** Opening Data below block **

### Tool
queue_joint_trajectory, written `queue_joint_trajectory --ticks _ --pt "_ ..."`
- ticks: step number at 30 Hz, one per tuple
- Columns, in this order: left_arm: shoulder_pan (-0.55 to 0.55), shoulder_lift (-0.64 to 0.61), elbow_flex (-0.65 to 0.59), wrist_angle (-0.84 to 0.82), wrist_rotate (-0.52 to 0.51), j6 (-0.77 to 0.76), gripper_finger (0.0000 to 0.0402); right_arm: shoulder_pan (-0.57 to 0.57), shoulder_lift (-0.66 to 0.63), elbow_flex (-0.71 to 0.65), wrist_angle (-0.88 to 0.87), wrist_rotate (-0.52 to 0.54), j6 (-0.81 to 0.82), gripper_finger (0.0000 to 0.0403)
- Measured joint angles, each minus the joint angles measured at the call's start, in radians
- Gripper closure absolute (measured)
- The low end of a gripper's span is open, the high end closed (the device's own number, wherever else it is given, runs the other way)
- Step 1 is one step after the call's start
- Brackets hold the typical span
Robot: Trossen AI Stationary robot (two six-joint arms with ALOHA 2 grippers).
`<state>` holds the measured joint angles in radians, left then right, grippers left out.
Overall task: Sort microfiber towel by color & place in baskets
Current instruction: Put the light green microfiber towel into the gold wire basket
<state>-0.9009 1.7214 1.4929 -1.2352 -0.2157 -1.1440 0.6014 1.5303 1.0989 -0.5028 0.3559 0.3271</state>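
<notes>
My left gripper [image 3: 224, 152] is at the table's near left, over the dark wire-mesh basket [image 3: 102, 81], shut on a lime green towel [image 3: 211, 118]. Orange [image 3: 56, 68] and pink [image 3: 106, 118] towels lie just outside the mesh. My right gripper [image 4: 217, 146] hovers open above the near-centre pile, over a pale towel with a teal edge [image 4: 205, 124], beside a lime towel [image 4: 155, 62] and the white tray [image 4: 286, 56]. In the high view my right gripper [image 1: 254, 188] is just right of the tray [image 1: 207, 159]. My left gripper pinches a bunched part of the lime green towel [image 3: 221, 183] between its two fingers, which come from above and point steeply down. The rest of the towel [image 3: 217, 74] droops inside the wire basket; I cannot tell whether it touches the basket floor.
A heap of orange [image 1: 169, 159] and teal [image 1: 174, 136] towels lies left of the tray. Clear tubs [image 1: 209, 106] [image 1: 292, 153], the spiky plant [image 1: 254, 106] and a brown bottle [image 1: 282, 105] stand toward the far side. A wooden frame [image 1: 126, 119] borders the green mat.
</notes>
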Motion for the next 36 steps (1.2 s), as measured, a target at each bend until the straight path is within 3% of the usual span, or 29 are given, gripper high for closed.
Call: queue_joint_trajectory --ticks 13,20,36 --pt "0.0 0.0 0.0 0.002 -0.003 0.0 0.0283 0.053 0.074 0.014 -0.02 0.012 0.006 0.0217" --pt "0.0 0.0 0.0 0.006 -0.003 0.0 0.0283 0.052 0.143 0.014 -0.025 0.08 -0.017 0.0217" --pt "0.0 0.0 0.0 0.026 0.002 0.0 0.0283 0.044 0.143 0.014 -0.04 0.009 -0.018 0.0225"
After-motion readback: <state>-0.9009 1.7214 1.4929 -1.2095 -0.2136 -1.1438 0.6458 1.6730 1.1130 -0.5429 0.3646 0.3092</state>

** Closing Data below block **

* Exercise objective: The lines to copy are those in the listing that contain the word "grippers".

* Result of this task:
Robot: Trossen AI Stationary robot (two six-joint arms with ALOHA 2 grippers).
`<state>` holds the measured joint angles in radians, left then right, grippers left out.

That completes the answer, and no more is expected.